I have machine with 16G RAM. I run a java application with arguments -Xms9G -Xmx9G
.
When I run top
command I see that my java process is taking 13.8g VIRT, but only 4.6g of RES.
PID USER PR NI VIRT RES SHR S %CPU %MEM TIME+ COMMAND
5019 root 20 0 13.8g 4.7g 18m S 0.7 30.7 3:28.39 java
On running pmap
command, I see that only ~3.9g of heap is present as RES, rest 5.7g is in virtual.
Address Kbytes RSS Dirty Mode Mapping
0000000580000000 9452384 4074228 4074228 rw--- [ anon ]
Upon monitoring HPCUR with jvmtop
, I observe that the GC is triggered when the HPCUR reaches about 3g.
PID MAIN-CLASS HPCUR HPMAX NHCUR NHMAX CPU GC VM USERNAME #T DL
5019 .1-SNAPSHOT.jar 408m 9216m 192m n/a 0.25% 0.00% O8U20 webapp 823
I observe that the RES for the process increases gradually, heap memory in RES (by pmap) also increases gradually too. As a result GC threshold increases.
I have several questions about this behavior.
- Is only the heap that is present in RES used, and not the VIRT?

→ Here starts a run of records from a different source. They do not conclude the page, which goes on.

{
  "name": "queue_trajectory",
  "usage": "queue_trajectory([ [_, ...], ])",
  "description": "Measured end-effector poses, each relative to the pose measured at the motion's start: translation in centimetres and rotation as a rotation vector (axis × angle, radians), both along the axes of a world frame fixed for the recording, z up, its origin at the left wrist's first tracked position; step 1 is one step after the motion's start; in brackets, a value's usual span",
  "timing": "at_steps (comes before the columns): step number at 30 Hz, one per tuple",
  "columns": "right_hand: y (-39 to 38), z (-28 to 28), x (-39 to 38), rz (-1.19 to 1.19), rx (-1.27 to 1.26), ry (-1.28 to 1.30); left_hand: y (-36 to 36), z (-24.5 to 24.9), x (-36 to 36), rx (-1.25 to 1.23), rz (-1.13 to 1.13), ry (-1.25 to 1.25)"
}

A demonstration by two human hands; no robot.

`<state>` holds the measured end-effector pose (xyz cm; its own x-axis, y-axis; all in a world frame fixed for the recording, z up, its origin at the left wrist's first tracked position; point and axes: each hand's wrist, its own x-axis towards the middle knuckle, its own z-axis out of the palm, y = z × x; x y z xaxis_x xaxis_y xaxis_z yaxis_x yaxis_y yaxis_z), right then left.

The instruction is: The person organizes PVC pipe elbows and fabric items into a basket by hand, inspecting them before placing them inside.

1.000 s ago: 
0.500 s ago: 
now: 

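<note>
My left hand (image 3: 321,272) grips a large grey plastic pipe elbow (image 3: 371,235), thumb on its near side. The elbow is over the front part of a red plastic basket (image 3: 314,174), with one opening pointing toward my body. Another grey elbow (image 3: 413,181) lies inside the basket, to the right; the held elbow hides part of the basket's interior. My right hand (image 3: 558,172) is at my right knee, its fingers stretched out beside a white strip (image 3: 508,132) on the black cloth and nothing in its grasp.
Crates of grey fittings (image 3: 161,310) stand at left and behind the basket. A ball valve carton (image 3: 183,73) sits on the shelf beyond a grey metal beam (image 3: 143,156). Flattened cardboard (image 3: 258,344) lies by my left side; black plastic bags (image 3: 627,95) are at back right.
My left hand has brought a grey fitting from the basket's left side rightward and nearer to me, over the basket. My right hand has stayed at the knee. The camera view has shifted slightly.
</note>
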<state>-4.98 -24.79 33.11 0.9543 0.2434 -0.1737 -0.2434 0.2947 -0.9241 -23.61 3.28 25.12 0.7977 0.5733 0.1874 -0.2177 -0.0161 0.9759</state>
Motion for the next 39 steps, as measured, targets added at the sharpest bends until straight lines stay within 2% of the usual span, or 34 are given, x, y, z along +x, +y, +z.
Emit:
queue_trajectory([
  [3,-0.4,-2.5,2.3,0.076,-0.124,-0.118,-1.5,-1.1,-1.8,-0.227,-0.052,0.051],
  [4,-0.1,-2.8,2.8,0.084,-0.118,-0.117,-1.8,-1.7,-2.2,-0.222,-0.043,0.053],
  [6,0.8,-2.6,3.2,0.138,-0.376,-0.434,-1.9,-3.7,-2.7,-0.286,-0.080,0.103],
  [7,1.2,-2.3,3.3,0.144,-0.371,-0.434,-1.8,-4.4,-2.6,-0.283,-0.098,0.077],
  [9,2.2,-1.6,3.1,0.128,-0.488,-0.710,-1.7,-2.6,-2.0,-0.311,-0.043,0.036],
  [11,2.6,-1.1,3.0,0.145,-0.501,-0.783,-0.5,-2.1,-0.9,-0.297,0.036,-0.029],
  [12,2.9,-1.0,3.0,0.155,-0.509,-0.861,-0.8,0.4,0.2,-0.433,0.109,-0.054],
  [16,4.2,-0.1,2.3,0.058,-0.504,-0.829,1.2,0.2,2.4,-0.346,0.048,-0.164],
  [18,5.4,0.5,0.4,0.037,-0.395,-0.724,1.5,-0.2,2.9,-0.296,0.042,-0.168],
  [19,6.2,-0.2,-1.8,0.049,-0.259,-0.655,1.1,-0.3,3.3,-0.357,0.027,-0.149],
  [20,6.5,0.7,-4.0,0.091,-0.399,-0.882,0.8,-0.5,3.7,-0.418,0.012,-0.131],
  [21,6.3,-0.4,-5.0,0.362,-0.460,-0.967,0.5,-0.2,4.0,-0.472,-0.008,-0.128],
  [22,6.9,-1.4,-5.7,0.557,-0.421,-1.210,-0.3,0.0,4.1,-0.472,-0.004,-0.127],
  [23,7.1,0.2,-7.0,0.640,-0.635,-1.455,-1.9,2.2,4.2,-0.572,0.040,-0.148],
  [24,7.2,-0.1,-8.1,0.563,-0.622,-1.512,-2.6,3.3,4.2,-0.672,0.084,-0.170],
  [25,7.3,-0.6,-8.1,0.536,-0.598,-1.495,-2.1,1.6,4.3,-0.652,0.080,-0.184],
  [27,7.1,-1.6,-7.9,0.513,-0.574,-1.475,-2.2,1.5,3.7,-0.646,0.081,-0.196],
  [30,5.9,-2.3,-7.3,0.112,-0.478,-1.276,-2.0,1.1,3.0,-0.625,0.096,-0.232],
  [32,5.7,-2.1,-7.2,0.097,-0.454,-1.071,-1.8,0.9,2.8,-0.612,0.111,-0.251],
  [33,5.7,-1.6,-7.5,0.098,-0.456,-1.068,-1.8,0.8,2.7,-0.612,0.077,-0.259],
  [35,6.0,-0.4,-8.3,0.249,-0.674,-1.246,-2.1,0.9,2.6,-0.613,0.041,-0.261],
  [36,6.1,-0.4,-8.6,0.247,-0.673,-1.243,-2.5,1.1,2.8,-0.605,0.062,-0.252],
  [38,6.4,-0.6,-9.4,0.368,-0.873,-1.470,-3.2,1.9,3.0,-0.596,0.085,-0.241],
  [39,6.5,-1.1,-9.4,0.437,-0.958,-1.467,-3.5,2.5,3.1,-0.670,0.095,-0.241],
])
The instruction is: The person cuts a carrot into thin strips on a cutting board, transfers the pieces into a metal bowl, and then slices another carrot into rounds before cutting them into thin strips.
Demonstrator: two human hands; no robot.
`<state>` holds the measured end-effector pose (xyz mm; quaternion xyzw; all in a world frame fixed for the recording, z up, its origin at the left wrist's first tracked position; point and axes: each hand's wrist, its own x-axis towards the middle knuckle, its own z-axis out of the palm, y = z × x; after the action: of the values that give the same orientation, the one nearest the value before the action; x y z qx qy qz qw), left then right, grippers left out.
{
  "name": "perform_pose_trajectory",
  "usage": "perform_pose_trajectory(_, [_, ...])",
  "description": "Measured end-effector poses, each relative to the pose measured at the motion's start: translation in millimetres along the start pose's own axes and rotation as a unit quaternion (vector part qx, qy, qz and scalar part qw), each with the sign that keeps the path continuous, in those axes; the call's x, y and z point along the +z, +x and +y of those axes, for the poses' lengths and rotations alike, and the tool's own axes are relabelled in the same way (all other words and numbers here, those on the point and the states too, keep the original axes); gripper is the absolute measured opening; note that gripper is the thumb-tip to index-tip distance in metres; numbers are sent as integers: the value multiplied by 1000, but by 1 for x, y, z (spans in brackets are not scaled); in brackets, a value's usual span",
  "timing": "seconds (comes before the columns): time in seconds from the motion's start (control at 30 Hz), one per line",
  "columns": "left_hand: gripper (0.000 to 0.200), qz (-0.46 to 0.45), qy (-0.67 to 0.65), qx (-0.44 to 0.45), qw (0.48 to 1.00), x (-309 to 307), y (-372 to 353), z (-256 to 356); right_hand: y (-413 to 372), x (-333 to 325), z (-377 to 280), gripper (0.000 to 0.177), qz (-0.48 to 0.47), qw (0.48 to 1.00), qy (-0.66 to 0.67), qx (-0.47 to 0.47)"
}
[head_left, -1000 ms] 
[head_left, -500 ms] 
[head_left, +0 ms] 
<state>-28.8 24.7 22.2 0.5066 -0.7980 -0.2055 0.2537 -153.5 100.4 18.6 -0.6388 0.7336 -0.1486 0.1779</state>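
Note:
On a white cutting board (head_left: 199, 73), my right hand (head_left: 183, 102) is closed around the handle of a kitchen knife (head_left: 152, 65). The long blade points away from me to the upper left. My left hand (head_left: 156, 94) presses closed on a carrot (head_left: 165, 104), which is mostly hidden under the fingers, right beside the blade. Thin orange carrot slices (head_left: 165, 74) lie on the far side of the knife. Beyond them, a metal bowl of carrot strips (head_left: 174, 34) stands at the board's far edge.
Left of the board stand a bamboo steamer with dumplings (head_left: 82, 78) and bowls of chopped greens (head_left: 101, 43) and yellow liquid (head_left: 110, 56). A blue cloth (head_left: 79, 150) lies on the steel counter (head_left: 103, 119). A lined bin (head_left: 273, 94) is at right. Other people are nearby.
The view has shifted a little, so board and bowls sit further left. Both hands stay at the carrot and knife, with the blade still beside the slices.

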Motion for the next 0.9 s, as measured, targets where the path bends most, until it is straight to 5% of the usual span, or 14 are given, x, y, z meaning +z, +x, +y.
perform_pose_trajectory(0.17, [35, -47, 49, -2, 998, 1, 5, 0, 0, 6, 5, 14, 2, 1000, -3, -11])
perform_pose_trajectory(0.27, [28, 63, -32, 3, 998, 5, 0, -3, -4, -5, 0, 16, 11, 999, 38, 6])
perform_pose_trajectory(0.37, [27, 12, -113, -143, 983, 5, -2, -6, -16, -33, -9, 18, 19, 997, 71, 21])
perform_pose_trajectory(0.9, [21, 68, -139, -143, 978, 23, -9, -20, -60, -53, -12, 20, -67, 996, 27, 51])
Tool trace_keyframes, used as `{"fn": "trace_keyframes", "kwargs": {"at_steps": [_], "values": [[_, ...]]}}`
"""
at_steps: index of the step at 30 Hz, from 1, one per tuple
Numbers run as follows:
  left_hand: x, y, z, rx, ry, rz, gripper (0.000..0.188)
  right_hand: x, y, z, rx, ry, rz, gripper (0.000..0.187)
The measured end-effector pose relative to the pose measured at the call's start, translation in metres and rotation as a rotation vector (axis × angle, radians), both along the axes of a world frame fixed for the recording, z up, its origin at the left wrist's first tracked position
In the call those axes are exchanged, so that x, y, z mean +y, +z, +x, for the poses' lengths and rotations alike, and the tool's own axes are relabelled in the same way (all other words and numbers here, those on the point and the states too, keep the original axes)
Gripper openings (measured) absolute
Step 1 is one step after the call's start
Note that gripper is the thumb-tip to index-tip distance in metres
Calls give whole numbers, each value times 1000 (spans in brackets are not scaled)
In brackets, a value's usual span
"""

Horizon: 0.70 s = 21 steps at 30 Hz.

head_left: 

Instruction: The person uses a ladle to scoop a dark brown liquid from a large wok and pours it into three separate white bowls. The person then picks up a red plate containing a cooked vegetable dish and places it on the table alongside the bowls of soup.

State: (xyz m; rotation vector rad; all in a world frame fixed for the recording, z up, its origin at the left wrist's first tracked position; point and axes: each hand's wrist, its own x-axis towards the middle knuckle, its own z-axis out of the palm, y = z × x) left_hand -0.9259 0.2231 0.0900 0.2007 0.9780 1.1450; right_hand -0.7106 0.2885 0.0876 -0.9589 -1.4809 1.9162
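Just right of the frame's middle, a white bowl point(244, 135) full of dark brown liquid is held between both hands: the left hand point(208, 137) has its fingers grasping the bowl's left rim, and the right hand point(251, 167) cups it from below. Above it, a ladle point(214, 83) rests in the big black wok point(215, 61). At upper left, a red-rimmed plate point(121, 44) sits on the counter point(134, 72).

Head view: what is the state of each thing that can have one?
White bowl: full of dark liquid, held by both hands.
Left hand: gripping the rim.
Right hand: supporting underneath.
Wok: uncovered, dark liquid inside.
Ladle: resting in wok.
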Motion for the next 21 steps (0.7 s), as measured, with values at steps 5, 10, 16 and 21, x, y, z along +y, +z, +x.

- If I have allotted 9G min heap (
-Xms
), then initially why only 3.9g RES is allotted. Isn't this same as keeping -Xms low? What is the point of keeping -Xms=-Xmx then? - On what basis is it decided that how much heap should be in RES? Read somewhere that its managed by OS, but any rough logic?
- Any way to make sure, that the allotted heap is actually used?